Armstrong World Industries informed workers last week that a thief had stolen a laptop computer containing personal information on about 12,000 current and former employees.
A company memo sent July 20 from Armstrong's Lancaster headquarters said the stolen laptop had been in the possession of an employee of Deloitte & Touche LLP, a firm that conducts regular internal audits for Armstrong.
F. Nicholas Grasberger III, Armstrong senior vice president and chief financial officer, said the personal information on the stolen laptop contained names, home addresses, phone numbers, Social Security numbers, employee identification numbers, annual salary/hourly wage data and the bank account numbers of employees who have their checks directly deposited.
"We sincerely apologize for the incident and its associated risk," Grasberger's two-page memo stated.
"Deloitte & Touche has assured Armstrong that it has established additional safeguards to better secure personal information."
Grasberger said the laptop was stolen from a locked vehicle belonging to a Deloitte & Touche employee. He did not elaborate on whether anything else was taken from the car.
Armstrong did not immediately return phone calls Monday. A Deloitte & Touche spokeswoman in New York declined to comment.
In the company memo obtained by the Intelligencer Journal, Armstrong said a police report was filed, but the laptop had not been recovered.
The company said the file containing the personal information is password-protected but not encrypted, which would provide a higher level of security.
The Armstrong incident is the latest in a string of reports of stolen laptop computers that contain sensitive and personal information of university students, government workers, businesses employees and the U.S. military.

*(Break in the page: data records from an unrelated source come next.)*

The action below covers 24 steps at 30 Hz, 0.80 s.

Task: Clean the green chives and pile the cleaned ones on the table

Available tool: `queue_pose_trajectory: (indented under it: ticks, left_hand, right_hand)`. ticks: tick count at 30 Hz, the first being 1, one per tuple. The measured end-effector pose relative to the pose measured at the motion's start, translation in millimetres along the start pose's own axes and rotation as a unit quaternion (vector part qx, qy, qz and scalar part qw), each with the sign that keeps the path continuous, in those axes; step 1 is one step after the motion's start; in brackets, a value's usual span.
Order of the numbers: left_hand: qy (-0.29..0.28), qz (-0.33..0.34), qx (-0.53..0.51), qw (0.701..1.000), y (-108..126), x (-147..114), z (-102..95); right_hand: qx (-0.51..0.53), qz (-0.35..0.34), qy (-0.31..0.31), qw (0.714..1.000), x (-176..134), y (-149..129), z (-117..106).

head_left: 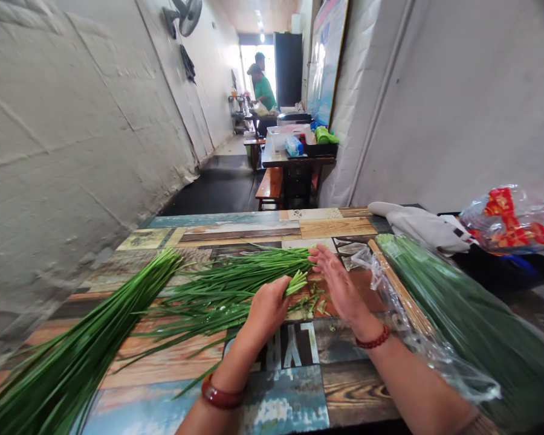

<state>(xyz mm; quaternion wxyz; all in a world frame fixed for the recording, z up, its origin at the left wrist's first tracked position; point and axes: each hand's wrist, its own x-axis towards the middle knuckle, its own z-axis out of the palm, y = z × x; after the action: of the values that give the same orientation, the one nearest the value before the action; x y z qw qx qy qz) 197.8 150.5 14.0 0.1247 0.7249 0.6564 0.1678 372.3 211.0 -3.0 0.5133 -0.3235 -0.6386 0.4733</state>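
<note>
Two bare forearms (419,380) are stretched from the bottom edge over a patchwork table (338,228), the left ringed by a bangle (221,394), the right by a beaded bracelet (373,338). By the left hand (267,305), a small bunch of green stalks (296,283) is gripped near its pale ends. The right hand (342,290) is held open at the ends of a loose green pile (254,266); contact cannot be told. Trimmings (316,300) are scattered between the hands. At left, a long bundle (118,317) is laid; at right, a bagged bundle (457,314) beside thin sticks (403,295). Farther back, two people (263,90) are seen.
</note>
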Motion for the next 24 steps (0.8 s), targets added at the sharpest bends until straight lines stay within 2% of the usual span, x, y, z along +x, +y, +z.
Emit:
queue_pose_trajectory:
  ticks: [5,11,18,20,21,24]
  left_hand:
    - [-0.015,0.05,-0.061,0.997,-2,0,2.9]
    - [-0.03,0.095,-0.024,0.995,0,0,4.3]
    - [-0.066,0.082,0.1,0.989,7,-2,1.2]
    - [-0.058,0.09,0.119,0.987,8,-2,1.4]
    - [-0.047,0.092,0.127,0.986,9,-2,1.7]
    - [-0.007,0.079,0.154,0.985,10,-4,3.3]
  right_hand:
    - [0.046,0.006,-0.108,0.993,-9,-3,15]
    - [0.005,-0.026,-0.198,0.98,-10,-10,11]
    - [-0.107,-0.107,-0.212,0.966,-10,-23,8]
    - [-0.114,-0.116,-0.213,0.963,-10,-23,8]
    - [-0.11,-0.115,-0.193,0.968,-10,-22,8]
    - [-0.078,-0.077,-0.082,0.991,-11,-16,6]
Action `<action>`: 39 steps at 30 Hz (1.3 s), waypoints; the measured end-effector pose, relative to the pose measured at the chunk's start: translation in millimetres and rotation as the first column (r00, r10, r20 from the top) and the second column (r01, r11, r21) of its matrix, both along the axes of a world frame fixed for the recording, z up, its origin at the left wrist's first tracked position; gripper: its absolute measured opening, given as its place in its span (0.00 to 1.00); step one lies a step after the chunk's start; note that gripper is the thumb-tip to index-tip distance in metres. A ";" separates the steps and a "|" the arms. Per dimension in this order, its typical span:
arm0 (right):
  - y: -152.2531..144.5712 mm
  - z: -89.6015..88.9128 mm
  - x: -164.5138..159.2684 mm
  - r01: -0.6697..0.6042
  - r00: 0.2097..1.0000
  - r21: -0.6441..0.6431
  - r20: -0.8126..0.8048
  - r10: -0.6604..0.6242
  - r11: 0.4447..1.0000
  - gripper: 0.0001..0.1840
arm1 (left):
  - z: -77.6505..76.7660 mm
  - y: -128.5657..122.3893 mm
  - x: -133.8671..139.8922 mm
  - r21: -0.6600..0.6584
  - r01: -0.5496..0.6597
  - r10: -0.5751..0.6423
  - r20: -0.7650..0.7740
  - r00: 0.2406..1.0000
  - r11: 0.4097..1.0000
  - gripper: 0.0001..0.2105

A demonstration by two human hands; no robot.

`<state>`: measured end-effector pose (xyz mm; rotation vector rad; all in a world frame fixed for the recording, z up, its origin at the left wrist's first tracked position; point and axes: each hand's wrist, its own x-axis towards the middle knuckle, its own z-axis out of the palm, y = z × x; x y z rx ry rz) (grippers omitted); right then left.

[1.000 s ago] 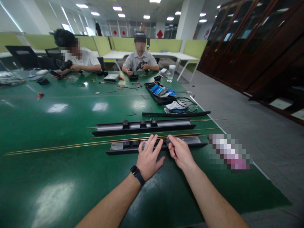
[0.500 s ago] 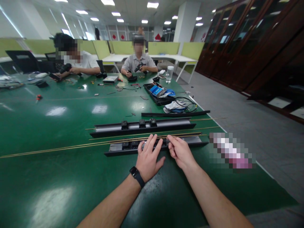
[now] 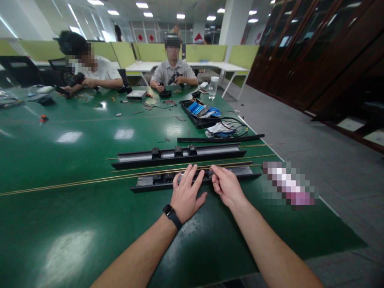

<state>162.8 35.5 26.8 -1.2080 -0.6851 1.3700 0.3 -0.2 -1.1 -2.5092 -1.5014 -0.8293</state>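
My left hand [image 3: 186, 196], with a black watch on its wrist, lies with fingers spread over the nearer black channel rail [image 3: 246, 172]. Its fingertips reach long thin brass rods [image 3: 75, 183] that run left to right along the back of that rail. Beside it, my right hand [image 3: 227, 187] is closed, thumb and forefinger pinched on a brass rod at the rail's far edge. Small black blocks [image 3: 157, 178] sit inside the rail, some of them hidden by my hands.
Behind lies a second black rail [image 3: 180, 158] with three black blocks. Beyond are a narrow black strip [image 3: 220, 139], white gloves [image 3: 222, 130] and a black tray [image 3: 196, 120] holding blue items. Two co-workers sit across the green table [image 3: 99, 224], holding power drills. A blurred pinkish item [image 3: 288, 186] lies at right.
The camera view has shifted slightly, so the scene sits a little higher. Both hands keep nearly the same pose on the rods and rail.
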 end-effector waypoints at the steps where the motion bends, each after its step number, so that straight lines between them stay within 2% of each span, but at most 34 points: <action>1: -0.2 0.5 -0.1 -0.002 1.000 -0.002 -0.002 0.002 1.000 0.20 | 0.2 -0.1 0.0 0.001 0.001 -0.001 0.001 1.000 1.000 0.33; 8: -1.0 2.6 0.7 -0.038 0.999 -0.015 0.020 0.038 0.999 0.20 | 2.0 -1.6 -0.6 -0.008 0.009 -0.009 0.003 1.000 1.000 0.32; 17: -2.1 1.5 0.2 0.014 1.000 -0.024 -0.014 -0.014 1.000 0.20 | 1.7 -2.4 -0.1 -0.013 0.000 -0.001 -0.007 1.000 1.000 0.33; 39: -2.8 2.7 0.7 -0.032 0.999 -0.022 0.021 0.032 0.999 0.21 | 3.1 -2.7 0.5 -0.023 -0.015 0.015 0.001 1.000 1.000 0.32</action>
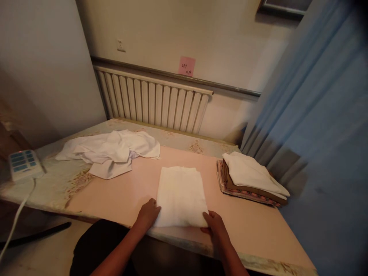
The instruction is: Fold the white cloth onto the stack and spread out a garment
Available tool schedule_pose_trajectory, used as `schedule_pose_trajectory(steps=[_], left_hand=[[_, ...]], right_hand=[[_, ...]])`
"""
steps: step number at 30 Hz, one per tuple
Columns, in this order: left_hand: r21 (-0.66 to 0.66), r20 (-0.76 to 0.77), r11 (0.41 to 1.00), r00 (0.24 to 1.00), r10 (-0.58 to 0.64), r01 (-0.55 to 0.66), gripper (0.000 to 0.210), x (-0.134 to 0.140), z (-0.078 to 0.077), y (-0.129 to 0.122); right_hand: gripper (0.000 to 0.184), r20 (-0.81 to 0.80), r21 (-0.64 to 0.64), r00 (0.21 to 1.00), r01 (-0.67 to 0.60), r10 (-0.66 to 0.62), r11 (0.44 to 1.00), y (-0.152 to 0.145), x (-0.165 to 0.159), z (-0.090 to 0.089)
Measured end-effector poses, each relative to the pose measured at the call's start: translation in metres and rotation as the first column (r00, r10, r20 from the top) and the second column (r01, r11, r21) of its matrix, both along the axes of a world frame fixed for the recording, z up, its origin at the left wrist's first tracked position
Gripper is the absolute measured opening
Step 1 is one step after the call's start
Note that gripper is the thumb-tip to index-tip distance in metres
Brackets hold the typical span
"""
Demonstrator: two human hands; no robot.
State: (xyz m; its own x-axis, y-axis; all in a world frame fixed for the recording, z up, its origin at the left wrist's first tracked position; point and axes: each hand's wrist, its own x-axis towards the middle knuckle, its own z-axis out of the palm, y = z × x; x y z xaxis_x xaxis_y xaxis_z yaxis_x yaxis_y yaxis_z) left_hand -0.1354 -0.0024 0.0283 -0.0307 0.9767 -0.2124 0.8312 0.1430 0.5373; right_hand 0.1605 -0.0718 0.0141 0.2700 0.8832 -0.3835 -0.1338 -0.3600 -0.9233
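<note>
A folded white cloth [181,193] lies flat on the table [120,199] near its front edge. My left hand [148,214] rests at the cloth's near left corner, fingers curled onto its edge. My right hand [215,224] grips the near right corner. Both hands sit at the table's front edge.
A crumpled white garment [110,151] lies at the back left. A stack of folded cloths [251,178], white on top, sits at the right. A white and blue control box [23,164] with a cord is at the left end. A radiator [152,101] and blue curtain [319,126] stand behind.
</note>
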Motion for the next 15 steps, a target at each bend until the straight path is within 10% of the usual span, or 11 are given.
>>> schedule_pose_trajectory(steps=[15], left_hand=[[-0.268, 0.502, 0.963, 0.855, 0.133, 0.008, 0.026, 0.009, 0.01, -0.013]], right_hand=[[0.052, -0.362, 0.067, 0.93, -0.036, 0.058, 0.997, 0.015, -0.003, 0.005]])
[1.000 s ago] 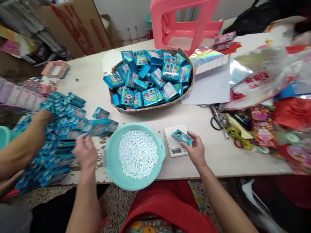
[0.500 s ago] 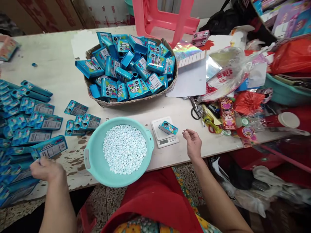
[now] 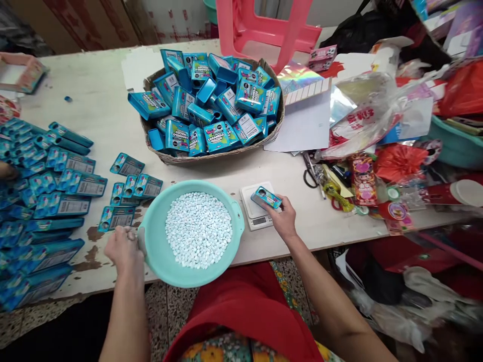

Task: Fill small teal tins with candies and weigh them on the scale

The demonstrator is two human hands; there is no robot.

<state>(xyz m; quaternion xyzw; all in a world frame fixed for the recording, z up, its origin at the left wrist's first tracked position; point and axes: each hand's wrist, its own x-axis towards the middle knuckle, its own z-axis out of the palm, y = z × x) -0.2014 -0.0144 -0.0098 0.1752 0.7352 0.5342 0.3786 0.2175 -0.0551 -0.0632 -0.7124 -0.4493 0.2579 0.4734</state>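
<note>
My right hand [image 3: 286,220] grips a small blue candy tin [image 3: 267,197] over the white digital scale [image 3: 247,201]; a round opening shows in the tin's end. My left hand [image 3: 124,246], slightly blurred, has its fingers curled between another blue tin [image 3: 121,217] and the rim of a turquoise basin [image 3: 146,239]. What those fingers hold, if anything, is hidden. White pellet candies [image 3: 198,229] lie in the basin. Beyond it, a cardboard box [image 3: 177,160] is heaped with blue tins.
Rows of blue tins [image 3: 73,203] cover the left side, with another person's hand [image 3: 6,171] at the far edge. A pink plastic stool [image 3: 271,40] stands behind the box. Scissors [image 3: 310,171], plastic bags [image 3: 362,118] and a paper cup [image 3: 449,193] clutter the right.
My right hand has moved left and taken hold of the tin on the scale. My left hand has moved right, and a tin now lies closer to the basin. The view has shifted slightly.
</note>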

In May, a thief ripped off a U.S. Department of Veterans Affairs laptop that held personal information of 26.5 million veterans and military personnel. That computer was recovered.
Last month, a laptop containing personal data of 13,000 District of Columbia workers and retirees was stolen from the home of an employee of ING U.S. Financial Services.
The rash of such incidents could be a boon to John Livingston, president and chief Executive of Absolute Software Corp. The Canadian company developed LoJack for Laptops and Computrace, technology that traces laptops stolen from individuals and companies.
"A laptop is stolen every 53 seconds, and 97 percent are never recovered," Livingston said Monday during a phone interview from Vancouver, British Columbia.
Top manufacturers such as Gateway, Dell, HP and IBM/Lenovo last year began embedding the software into all their laptop models, Livingston said.
"We invented this 10 years ago and have been working hard for the last five years to get the manufacturers on board. It's incidents like the one at Armstrong that convince companies to activate the software available to them," Livingston said.
Absolute Software's eight-man recovery team, made up of former law enforcement officers, recovers about 100 laptops per month in North America.
Armstrong said it's not aware of any unauthorized access or misuse of its associate's personal information. While the laptop contained individual bank numbers, the bank's names were not included.
Affected employees were told to take precautions to protect against identity theft. Armstrong suggested employees contact a national credit reporting agency and request that a 90-day temporary fraud alert be placed on credit files.